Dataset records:

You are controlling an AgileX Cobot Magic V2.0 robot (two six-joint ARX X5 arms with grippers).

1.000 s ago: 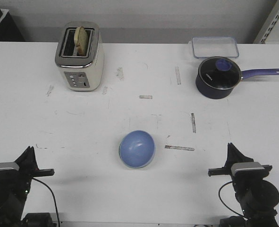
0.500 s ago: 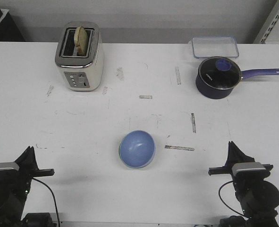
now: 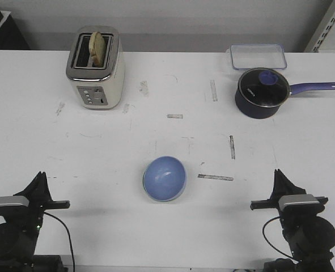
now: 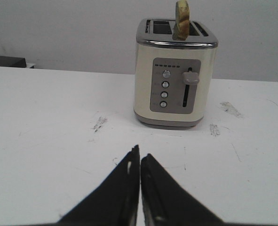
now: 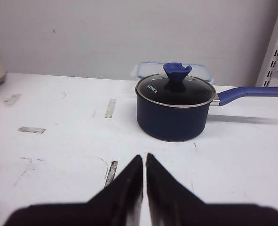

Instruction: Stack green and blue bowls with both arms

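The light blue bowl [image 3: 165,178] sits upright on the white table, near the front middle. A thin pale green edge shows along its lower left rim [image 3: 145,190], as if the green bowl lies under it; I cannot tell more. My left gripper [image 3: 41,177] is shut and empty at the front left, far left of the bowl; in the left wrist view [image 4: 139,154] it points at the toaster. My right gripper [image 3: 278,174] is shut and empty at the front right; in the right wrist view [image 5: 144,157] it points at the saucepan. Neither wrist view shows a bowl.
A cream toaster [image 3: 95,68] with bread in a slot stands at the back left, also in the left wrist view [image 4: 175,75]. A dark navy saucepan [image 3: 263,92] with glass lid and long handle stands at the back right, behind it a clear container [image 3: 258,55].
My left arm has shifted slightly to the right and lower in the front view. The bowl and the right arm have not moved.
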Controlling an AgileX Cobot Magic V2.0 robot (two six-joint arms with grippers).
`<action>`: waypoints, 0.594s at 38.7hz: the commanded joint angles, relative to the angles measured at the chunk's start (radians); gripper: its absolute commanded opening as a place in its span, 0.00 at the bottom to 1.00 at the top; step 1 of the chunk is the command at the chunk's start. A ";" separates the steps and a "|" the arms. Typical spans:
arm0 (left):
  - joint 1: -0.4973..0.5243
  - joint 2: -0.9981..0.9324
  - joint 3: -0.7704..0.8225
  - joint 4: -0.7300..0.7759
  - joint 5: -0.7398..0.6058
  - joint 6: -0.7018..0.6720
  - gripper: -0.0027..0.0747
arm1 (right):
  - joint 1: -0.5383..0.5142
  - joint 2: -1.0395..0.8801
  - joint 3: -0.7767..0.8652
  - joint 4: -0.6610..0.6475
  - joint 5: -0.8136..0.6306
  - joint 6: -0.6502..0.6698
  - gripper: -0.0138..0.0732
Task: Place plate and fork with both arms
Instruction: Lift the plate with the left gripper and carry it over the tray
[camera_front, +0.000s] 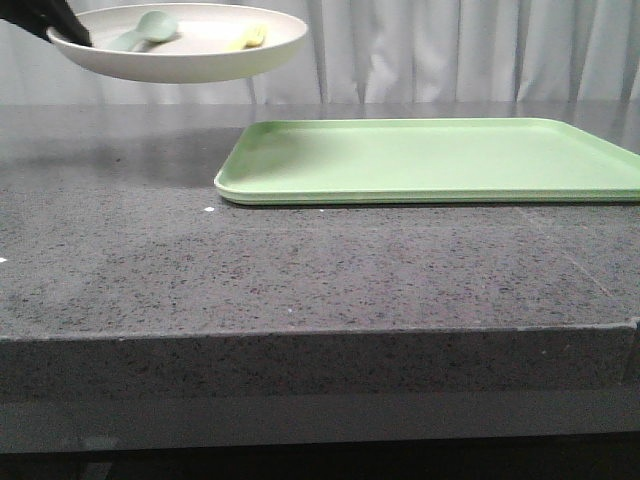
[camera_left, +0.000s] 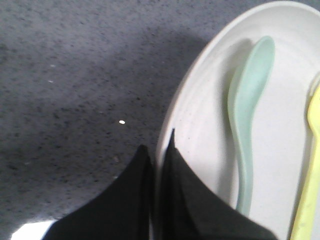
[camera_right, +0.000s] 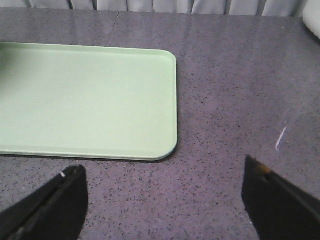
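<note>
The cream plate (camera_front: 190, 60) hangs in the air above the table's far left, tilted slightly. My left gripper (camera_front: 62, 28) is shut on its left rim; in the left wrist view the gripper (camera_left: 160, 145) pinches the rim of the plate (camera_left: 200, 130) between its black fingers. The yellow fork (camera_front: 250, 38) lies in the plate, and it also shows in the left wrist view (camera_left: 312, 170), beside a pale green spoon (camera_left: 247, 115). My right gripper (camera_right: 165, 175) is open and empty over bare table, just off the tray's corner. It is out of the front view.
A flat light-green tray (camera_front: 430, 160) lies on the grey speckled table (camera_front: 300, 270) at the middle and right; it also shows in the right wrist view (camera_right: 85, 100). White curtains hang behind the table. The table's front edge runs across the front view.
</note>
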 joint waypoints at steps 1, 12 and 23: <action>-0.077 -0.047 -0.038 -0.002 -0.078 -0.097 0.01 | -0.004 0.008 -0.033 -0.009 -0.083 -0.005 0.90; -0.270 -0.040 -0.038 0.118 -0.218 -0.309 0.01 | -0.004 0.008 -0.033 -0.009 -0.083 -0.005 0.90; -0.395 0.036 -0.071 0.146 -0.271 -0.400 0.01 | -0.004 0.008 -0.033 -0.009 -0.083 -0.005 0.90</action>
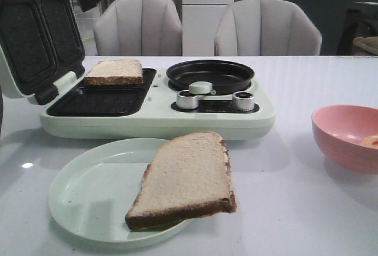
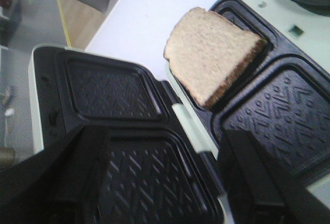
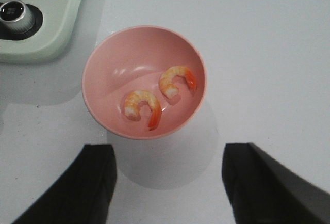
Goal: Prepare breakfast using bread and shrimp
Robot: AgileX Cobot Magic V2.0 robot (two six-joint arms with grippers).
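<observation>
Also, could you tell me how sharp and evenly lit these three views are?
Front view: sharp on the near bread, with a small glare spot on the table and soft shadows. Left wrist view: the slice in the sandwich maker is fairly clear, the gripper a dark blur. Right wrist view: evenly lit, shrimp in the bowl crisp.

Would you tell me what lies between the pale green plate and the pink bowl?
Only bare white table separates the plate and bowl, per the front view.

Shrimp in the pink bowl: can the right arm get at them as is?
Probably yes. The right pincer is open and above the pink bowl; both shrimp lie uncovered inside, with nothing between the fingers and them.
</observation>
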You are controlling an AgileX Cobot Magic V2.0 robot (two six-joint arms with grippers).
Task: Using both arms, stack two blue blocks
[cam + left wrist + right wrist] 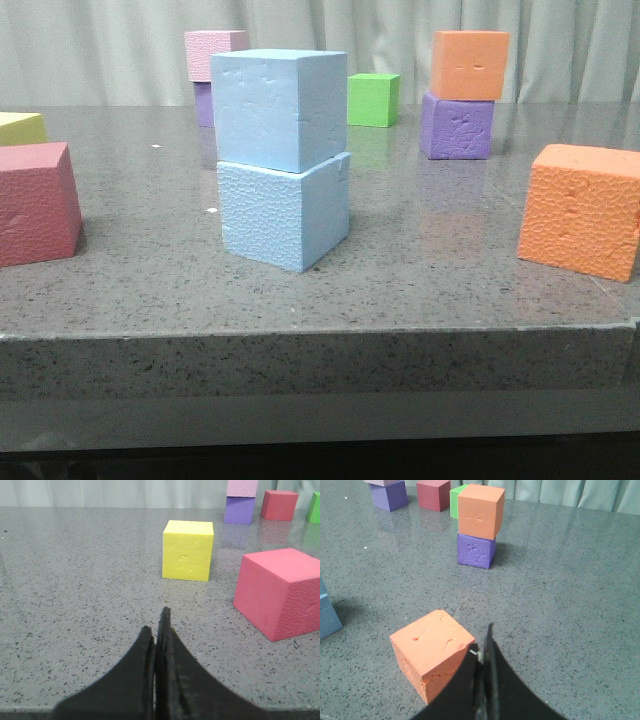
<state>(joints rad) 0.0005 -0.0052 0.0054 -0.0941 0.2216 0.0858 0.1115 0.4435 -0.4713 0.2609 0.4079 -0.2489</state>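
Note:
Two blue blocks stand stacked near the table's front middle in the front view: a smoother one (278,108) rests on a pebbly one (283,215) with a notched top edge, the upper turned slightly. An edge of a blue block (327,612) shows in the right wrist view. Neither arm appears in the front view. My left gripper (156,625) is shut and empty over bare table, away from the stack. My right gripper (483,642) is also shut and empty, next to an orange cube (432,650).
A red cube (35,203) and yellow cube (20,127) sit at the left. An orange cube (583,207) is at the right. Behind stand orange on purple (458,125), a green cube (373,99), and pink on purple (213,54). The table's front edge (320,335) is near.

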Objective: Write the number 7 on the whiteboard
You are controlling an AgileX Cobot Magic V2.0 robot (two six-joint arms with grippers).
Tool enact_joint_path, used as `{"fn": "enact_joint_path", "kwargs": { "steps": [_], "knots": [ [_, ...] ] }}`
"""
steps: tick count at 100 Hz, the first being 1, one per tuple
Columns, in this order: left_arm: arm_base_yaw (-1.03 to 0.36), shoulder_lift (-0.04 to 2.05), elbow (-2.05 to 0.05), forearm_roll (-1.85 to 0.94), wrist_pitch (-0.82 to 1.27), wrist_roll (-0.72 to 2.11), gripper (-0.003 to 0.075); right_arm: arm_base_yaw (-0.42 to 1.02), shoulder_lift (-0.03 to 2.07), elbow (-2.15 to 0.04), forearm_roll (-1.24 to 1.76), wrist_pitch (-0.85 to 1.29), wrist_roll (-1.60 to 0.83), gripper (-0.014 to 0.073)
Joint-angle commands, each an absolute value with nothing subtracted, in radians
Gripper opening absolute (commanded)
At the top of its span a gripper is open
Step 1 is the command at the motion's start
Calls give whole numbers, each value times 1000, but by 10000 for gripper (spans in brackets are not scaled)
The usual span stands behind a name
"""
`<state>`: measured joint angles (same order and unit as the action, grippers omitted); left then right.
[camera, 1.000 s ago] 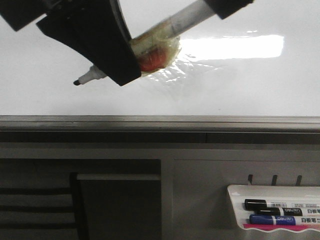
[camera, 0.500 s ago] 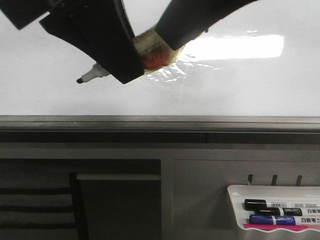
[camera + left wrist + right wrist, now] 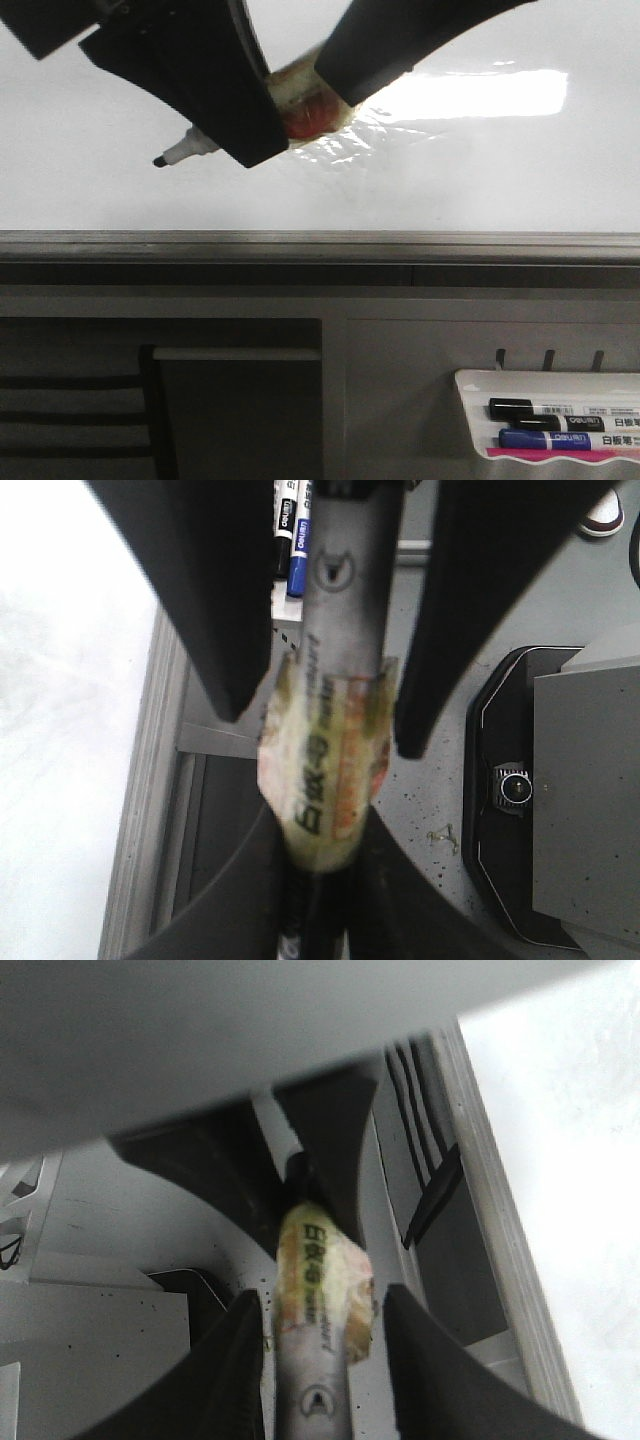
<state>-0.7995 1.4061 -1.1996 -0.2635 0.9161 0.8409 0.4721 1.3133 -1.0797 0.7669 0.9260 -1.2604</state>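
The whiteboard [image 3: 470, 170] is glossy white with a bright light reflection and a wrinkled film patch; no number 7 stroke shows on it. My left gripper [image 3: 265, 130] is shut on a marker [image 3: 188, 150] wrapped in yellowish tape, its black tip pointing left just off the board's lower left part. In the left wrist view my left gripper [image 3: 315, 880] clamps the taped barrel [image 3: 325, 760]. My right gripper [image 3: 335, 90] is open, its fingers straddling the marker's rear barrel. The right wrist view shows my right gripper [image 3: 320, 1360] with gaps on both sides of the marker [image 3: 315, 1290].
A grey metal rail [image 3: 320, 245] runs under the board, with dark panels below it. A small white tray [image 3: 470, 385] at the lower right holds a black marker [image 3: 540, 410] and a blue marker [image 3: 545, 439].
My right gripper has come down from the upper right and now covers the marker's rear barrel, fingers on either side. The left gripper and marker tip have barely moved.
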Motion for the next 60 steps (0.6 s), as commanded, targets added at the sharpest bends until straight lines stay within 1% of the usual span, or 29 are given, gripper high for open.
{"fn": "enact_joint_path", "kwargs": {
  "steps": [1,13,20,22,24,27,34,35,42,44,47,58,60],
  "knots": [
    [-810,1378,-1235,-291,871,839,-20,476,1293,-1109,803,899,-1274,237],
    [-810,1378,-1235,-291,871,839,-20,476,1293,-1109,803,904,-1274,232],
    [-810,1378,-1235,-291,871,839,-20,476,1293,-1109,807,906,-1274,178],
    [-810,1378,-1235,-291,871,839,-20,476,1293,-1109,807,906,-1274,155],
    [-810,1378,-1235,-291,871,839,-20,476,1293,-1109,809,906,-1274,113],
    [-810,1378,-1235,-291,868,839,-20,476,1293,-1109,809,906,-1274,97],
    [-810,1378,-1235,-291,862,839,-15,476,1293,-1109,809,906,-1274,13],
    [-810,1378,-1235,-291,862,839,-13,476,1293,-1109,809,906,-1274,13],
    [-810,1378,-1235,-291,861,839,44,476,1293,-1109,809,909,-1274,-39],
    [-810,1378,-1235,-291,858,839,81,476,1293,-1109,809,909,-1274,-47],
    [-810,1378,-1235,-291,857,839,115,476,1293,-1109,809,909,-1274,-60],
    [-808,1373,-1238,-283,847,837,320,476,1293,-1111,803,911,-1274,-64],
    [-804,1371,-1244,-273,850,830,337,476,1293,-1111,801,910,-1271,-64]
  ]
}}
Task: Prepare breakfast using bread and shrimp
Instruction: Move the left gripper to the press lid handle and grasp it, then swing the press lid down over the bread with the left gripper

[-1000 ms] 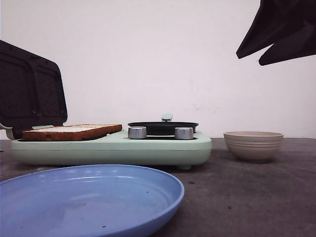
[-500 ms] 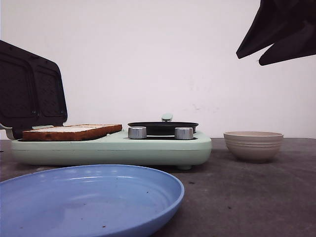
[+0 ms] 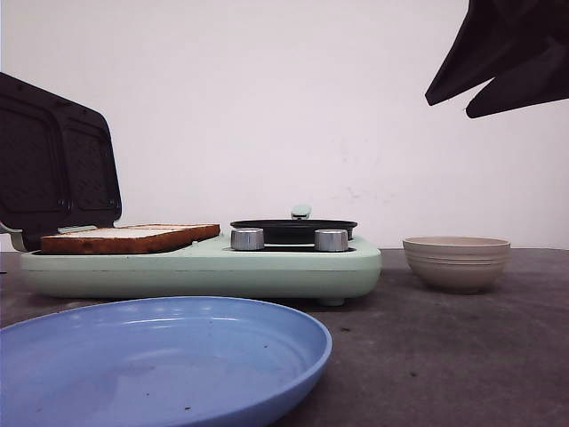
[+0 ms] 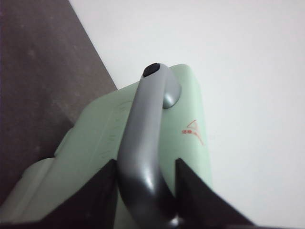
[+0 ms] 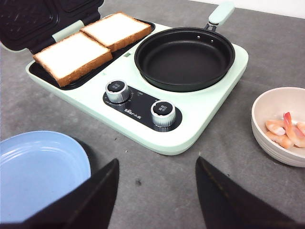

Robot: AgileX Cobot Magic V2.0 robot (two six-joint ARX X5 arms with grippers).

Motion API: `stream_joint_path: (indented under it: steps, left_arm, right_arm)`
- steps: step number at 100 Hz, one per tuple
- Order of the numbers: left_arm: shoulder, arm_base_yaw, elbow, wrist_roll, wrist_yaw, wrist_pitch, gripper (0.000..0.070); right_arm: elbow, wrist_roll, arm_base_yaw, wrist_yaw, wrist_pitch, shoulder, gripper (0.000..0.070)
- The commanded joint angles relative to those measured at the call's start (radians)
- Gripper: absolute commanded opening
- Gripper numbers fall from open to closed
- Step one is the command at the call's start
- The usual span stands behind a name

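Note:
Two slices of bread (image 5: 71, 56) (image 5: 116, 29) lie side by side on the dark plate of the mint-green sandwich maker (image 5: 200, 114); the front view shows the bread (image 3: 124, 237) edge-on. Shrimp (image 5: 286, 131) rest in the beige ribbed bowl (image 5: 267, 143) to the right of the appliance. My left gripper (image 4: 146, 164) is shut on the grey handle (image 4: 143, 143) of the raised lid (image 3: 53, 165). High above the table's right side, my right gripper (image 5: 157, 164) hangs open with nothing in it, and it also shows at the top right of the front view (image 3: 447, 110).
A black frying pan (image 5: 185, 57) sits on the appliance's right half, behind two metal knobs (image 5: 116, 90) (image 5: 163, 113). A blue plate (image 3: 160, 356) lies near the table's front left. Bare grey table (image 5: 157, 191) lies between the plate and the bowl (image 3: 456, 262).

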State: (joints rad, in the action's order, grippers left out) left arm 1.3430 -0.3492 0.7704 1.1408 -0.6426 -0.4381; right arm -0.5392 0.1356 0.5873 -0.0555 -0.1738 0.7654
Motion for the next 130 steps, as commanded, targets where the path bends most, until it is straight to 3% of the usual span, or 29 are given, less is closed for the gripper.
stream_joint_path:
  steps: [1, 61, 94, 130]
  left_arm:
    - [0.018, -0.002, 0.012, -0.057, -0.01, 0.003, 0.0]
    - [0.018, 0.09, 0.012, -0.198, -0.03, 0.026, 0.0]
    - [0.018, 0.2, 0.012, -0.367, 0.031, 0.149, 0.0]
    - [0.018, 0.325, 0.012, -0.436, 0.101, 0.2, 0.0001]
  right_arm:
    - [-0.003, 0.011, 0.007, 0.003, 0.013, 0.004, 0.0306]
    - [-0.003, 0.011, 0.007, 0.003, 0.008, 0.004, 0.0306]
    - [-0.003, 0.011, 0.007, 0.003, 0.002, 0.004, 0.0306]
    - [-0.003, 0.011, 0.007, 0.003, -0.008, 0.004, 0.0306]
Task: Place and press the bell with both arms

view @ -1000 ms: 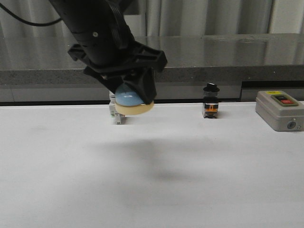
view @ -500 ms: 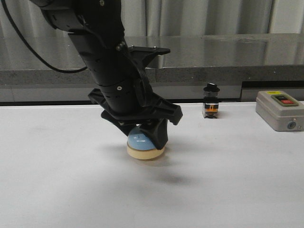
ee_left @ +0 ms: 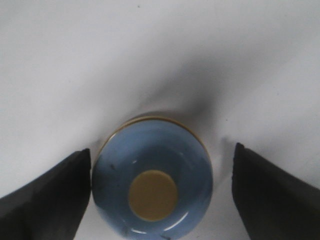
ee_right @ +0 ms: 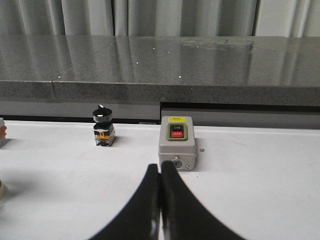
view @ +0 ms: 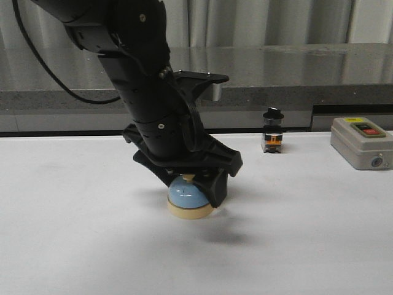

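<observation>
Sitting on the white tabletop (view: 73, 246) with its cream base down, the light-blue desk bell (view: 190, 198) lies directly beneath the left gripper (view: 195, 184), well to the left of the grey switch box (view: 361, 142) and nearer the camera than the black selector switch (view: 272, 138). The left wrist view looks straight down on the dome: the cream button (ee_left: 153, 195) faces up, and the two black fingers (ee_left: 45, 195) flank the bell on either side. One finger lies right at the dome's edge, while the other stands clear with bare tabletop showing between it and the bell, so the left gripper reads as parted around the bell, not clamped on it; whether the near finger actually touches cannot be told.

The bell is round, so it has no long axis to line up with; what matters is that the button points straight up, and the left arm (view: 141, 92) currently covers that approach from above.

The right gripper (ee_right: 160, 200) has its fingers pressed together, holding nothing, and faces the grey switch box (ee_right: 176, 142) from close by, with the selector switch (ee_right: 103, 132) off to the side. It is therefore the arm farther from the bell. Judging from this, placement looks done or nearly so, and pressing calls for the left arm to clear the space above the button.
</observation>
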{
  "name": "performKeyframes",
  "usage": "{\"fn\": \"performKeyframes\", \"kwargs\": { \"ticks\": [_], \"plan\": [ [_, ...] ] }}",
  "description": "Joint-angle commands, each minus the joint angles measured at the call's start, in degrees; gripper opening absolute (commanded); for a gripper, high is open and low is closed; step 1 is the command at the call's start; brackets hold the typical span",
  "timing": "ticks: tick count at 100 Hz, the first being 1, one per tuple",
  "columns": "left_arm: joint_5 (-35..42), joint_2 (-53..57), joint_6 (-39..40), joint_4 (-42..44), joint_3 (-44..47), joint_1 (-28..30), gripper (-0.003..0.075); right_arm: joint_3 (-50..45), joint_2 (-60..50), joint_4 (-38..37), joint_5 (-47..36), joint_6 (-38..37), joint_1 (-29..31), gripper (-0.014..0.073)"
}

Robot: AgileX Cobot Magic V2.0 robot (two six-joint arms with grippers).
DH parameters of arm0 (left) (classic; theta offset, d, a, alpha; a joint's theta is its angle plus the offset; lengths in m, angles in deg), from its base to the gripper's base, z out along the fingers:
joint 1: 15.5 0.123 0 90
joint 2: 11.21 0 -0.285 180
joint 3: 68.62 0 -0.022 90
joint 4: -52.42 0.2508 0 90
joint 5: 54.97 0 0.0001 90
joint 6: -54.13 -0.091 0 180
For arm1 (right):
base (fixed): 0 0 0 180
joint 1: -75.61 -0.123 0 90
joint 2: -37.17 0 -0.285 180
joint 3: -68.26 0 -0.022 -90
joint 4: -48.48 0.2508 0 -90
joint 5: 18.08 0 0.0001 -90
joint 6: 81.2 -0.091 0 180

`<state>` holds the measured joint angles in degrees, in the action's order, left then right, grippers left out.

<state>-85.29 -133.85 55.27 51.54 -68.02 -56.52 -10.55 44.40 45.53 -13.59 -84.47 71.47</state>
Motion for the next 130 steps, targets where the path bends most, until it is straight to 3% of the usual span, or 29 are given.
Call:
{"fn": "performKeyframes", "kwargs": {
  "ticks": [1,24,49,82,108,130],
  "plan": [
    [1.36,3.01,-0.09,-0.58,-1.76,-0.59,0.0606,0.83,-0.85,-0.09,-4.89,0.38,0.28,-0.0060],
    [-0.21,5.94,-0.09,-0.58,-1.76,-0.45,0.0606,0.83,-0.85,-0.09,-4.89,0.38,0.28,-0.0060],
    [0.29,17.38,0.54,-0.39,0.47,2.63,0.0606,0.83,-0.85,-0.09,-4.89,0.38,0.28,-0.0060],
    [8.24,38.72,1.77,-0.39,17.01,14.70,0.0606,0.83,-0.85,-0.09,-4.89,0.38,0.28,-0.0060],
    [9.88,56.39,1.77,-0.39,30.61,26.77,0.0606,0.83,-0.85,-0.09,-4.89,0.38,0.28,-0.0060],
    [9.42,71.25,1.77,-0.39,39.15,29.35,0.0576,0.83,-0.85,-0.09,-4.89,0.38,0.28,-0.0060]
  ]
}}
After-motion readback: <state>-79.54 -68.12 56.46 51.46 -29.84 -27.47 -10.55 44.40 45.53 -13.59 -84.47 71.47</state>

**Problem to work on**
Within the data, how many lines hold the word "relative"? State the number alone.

**Answer section**
2